Be sure you let students know you may use their answers in a letter of recommendation. They have the right to ask you NOT to use specific details; however, when you explain the importance of ‘special circumstances’ in admissions, students will typically want their story to be told. They just do not want to be the one to tell it. The vast majority of students living in poverty do not believe ‘they have a story to tell’. To them, it is simply their life.
Recommendation letter writing tips
Solid recommendation letters will include the strength of a student’s academic choices on campus, strength of character and leadership, and how they contribute to your school environment. The challenge is combining all of this while also telling their story – especially because every high school counselor or community based organization (CBO) for low income students knows the competition they face when applying to selective colleges. The truth is our students are at a disadvantage from middle and upper income students.
Remember that your audience (college reps) for these letters is probably going to be age 24! You need to capture their attention early and distinguish your students from others.
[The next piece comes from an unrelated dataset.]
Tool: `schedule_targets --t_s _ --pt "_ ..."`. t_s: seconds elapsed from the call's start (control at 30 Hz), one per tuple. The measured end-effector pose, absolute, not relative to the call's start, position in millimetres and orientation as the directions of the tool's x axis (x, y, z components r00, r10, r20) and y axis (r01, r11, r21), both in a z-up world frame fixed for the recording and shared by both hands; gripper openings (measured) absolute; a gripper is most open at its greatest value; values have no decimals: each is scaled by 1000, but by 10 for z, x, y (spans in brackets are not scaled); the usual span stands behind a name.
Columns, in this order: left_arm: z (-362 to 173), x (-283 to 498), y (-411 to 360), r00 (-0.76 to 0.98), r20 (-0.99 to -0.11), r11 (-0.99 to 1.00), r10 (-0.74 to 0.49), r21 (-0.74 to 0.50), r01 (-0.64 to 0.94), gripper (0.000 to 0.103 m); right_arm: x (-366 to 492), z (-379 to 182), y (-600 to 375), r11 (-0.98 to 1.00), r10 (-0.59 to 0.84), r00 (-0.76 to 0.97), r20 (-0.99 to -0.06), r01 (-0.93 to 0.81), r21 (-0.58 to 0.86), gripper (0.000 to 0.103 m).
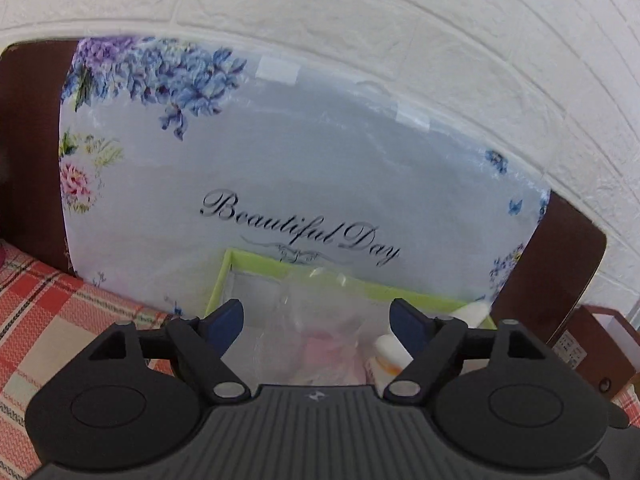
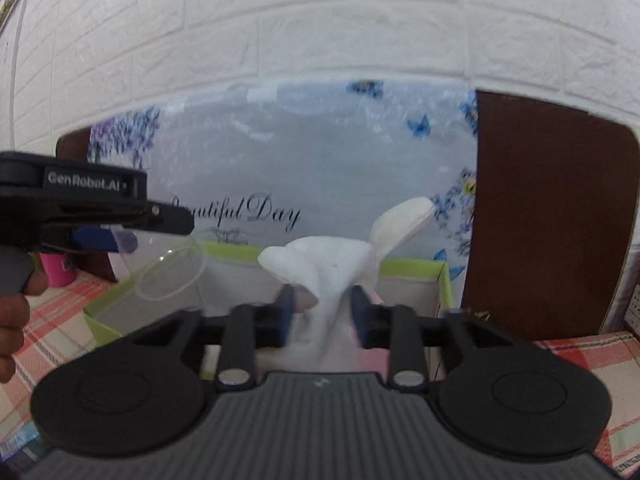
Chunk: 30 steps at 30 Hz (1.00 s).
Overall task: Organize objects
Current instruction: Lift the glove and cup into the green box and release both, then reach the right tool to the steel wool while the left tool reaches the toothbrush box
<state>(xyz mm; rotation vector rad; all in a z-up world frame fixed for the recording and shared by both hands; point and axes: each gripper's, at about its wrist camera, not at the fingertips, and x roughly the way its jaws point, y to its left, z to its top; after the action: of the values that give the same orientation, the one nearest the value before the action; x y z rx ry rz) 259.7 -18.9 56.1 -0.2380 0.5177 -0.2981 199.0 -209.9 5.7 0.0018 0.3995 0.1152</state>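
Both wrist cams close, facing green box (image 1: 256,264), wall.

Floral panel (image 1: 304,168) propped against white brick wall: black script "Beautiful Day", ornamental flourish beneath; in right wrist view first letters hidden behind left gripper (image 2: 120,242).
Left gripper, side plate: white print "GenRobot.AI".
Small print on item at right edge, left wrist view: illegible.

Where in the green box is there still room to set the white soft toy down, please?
The box's far-left corner, bordered by the green rim, looks bare. Its right side is crowded with small white items. The right gripper holds the white soft toy.
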Motion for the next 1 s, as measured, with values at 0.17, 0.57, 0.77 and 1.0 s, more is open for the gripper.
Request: schedule_targets --t_s 0.17,0.57,0.77,1.0 --pt "506 2404 -151 819 -450 926 -357 -283 248 83 1784 -43 -2096 995 94 927 -364 -103 -5 94" --pt "1008 1584 -259 806 -491 938 -331 -263 226 83 1052 471 -2211 994 106 956 -273 -92 65 103" --pt "916 1127 -259 790 -528 945 -311 -257 201 83 538 635 -2304 986 127 965 -230 -99 131 103" --pt "551 674 -45 757 -583 946 -293 -290 143 83 -15 525 -2385 983 112 965 -238 -73 167 103"
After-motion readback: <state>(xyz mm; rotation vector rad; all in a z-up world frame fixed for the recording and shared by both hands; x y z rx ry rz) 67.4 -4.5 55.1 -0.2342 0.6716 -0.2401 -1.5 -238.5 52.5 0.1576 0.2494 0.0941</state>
Suggestions for what should be included in each letter
- An overview of your school in one sentence: Are you a large, public, diverse, urban school? These details matter.
- Specific examples that make your students stand out: Give specific examples/stories of your FLI student detailing grit, perseverance, resiliency, curiosity, leadership, positivity and dedication. Make sure the statement cannot be used to describe just any student. It must relate directly to him/her.
- Details beyond the résumé: Do NOT restate this! The college should already have that information. What additional context can you provide on top of this?
- Power statements: These will ensure that you don’t include generic details that can apply to any student. They are specific, detailed, and make an impression immediately. It’s likely the college rep will simply pull out these sentences, so give them plenty to choose from when they bring your student to committee. Generalities will not make the cut.
We, the counselors, have the challenge of finding student stories – especially the high fliers who have taken the most challenging courses, are ranked in the top 10% of their class and have solid character traits. Yes, it is a challenge to find these students and gain their trust, but it is the only way our students will compete with other non-FLI (first generation and/or low-income) students in the admission process.
Are you up for the challenge?!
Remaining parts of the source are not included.